**EXERCISE REQUIREMENTS**
Please output the lines shown below exactly as they appear.

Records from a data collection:

——

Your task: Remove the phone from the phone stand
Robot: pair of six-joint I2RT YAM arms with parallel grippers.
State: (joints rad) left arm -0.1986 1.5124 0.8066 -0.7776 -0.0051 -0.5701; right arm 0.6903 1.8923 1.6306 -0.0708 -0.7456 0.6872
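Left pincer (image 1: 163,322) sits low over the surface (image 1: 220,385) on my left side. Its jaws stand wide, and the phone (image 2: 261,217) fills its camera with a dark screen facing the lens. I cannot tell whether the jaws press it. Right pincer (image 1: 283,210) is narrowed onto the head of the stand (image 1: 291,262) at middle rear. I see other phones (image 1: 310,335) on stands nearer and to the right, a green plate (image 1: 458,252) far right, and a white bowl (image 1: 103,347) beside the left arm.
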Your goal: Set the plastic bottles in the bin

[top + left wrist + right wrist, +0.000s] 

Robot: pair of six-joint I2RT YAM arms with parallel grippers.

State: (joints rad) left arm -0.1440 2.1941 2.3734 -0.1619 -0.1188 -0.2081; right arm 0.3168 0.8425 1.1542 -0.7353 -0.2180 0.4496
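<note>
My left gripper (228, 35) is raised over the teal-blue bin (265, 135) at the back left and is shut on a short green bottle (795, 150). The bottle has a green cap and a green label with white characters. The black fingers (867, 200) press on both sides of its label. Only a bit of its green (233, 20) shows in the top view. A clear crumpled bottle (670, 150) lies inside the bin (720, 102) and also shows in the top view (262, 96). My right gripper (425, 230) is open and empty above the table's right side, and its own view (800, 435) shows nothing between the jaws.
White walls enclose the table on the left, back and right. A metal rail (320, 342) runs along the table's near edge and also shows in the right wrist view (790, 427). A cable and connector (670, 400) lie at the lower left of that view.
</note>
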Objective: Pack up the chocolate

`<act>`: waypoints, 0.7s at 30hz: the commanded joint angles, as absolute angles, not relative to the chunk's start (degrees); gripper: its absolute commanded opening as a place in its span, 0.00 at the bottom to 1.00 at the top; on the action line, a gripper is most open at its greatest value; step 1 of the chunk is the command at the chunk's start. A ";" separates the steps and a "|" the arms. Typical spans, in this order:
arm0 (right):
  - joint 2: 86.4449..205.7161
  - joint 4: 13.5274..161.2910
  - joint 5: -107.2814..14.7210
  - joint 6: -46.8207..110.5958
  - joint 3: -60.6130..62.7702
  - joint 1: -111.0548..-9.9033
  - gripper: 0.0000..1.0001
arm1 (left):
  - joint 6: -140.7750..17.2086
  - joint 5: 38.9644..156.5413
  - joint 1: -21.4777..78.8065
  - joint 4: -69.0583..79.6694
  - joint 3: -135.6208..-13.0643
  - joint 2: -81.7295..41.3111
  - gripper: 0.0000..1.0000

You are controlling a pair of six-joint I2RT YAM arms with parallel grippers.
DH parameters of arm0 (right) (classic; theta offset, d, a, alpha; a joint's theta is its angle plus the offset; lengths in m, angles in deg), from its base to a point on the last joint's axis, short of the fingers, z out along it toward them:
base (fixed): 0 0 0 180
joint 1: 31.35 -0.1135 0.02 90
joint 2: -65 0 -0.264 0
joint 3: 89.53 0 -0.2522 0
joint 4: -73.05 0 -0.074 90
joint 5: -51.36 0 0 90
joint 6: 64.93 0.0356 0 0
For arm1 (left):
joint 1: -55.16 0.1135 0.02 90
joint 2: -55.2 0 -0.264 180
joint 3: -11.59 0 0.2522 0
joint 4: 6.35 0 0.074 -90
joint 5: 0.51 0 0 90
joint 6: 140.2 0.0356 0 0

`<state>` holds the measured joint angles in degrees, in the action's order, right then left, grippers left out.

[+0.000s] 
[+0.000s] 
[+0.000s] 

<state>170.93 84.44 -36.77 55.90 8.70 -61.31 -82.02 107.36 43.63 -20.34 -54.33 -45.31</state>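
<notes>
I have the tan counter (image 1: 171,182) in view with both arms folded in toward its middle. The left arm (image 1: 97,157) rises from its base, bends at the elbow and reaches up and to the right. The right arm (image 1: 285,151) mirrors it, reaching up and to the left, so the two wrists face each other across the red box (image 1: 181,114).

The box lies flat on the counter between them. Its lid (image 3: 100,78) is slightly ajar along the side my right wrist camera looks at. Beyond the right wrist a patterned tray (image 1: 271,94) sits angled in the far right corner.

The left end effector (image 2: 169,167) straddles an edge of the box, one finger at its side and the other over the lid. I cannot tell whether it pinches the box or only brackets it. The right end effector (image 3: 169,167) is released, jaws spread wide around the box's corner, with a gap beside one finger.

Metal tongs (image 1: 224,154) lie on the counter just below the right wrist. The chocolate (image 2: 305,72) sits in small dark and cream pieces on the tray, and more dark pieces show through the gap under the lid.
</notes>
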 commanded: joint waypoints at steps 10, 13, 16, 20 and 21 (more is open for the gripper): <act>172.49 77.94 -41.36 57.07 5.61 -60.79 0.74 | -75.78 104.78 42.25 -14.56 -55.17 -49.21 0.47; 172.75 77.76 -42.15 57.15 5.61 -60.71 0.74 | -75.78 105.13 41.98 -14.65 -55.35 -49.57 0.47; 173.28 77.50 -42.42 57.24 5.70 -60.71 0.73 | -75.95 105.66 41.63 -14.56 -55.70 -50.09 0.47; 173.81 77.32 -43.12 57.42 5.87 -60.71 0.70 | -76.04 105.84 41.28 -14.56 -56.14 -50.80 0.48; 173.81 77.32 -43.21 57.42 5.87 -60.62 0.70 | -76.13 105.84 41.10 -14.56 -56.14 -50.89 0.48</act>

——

**RESULT OF THE TASK**
Your task: Remove the phone from the phone stand
Robot: pair of six-joint I2RT YAM arms with parallel grippers.
State: (joints rad) left arm -0.1986 1.5124 0.8066 -0.7776 -0.0051 -0.5701; right arm 0.6903 1.8923 1.6306 -0.0708 -0.7456 0.6872
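Left pincer (image 1: 163,322) sits low over the surface (image 1: 220,385) on my left side. Its jaws stand wide, and the phone (image 2: 261,217) fills its camera with a dark screen facing the lens. I cannot tell whether the jaws press it. Right pincer (image 1: 283,210) is narrowed onto the head of the stand (image 1: 291,262) at middle rear. I see other phones (image 1: 310,335) on stands nearer and to the right, a green plate (image 1: 458,252) far right, and a white bowl (image 1: 103,347) beside the left arm.
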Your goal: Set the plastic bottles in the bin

[top + left wrist + right wrist, +0.000s] 

Robot: pair of six-joint I2RT YAM arms with parallel grippers.

State: (joints rad) left arm -0.1440 2.1941 2.3734 -0.1619 -0.1188 -0.2081; right arm 0.3168 0.8425 1.1542 -0.7353 -0.2180 0.4496
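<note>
My left gripper (228, 35) is raised over the teal-blue bin (265, 135) at the back left and is shut on a short green bottle (795, 150). The bottle has a green cap and a green label with white characters. The black fingers (867, 200) press on both sides of its label. Only a bit of its green (233, 20) shows in the top view. A clear crumpled bottle (670, 150) lies inside the bin (720, 102) and also shows in the top view (262, 96). My right gripper (425, 230) is open and empty above the table's right side, and its own view (800, 435) shows nothing between the jaws.
White walls enclose the table on the left, back and right. A metal rail (320, 342) runs along the table's near edge and also shows in the right wrist view (790, 427). A cable and connector (670, 400) lie at the lower left of that view.
</note>
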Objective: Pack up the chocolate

`<act>`: waypoints, 0.7s at 30hz: the commanded joint angles, as absolute angles, not relative to the chunk's start (degrees); gripper: its absolute commanded opening as a place in its span, 0.00 at the bottom to 1.00 at the top; on the action line, a gripper is most open at its greatest value; step 1 of the chunk is the command at the chunk's start. A ";" separates the steps and a "|" the arms. Typical spans, in this order:
arm0 (right):
  - joint 2: 86.4449..205.7161
  - joint 4: 13.5274..161.2910
  - joint 5: -107.2814..14.7210
  - joint 6: -46.8207..110.5958
  - joint 3: -60.6130..62.7702
  - joint 1: -111.0548..-9.9033
  - gripper: 0.0000..1.0001
arm1 (left):
  - joint 6: -140.7750..17.2086
  - joint 5: 38.9644..156.5413
  - joint 1: -21.4777..78.8065
  - joint 4: -69.0583..79.6694
  - joint 3: -135.6208..-13.0643
  - joint 2: -81.7295..41.3111
  - gripper: 0.0000..1.0000

You are controlling a pair of six-joint I2RT YAM arms with parallel grippers.
DH parameters of arm0 (right) (classic; theta offset, d, a, alpha; a joint's theta is its angle plus the offset; lengths in m, angles in deg), from its base to a point on the last joint's axis, short of the fingers, z out along it toward them:
base (fixed): 0 0 0 180
joint 1: 31.35 -0.1135 0.02 90
joint 2: -65 0 -0.264 0
joint 3: 89.53 0 -0.2522 0
joint 4: -73.05 0 -0.074 90
joint 5: -51.36 0 0 90
joint 6: 64.93 0.0356 0 0
For arm1 (left):
joint 1: -55.16 0.1135 0.02 90
joint 2: -55.2 0 -0.264 180
joint 3: -11.59 0 0.2522 0
joint 4: 6.35 0 0.074 -90
joint 5: 0.51 0 0 90
joint 6: 140.2 0.0356 0 0

`<state>` holds the measured joint angles in degrees, in the action's order, right then left, grippers left out.

[+0.000s] 
[+0.000s] 
[+0.000s] 

<state>170.93 84.44 -36.77 55.90 8.70 -61.31 -82.02 107.36 43.63 -20.34 -54.33 -45.31</state>
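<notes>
I have the tan counter (image 1: 171,182) in view with both arms folded in toward its middle. The left arm (image 1: 97,157) rises from its base, bends at the elbow and reaches up and to the right. The right arm (image 1: 285,151) mirrors it, reaching up and to the left, so the two wrists face each other across the red box (image 1: 181,114).

The box lies flat on the counter between them. Its lid (image 3: 100,78) is slightly ajar along the side my right wrist camera looks at. Beyond the right wrist a patterned tray (image 1: 271,94) sits angled in the far right corner.

The left end effector (image 2: 169,167) straddles an edge of the box, one finger at its side and the other over the lid. I cannot tell whether it pinches the box or only brackets it. The right end effector (image 3: 169,167) is released, jaws spread wide around the box's corner, with a gap beside one finger.

Metal tongs (image 1: 224,154) lie on the counter just below the right wrist. The chocolate (image 2: 305,72) sits in small dark and cream pieces on the tray, and more dark pieces show through the gap under the lid.
</notes>
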 commanded: joint waypoints at steps 10, 13, 16, 20 and 21 (more is open for the gripper): <act>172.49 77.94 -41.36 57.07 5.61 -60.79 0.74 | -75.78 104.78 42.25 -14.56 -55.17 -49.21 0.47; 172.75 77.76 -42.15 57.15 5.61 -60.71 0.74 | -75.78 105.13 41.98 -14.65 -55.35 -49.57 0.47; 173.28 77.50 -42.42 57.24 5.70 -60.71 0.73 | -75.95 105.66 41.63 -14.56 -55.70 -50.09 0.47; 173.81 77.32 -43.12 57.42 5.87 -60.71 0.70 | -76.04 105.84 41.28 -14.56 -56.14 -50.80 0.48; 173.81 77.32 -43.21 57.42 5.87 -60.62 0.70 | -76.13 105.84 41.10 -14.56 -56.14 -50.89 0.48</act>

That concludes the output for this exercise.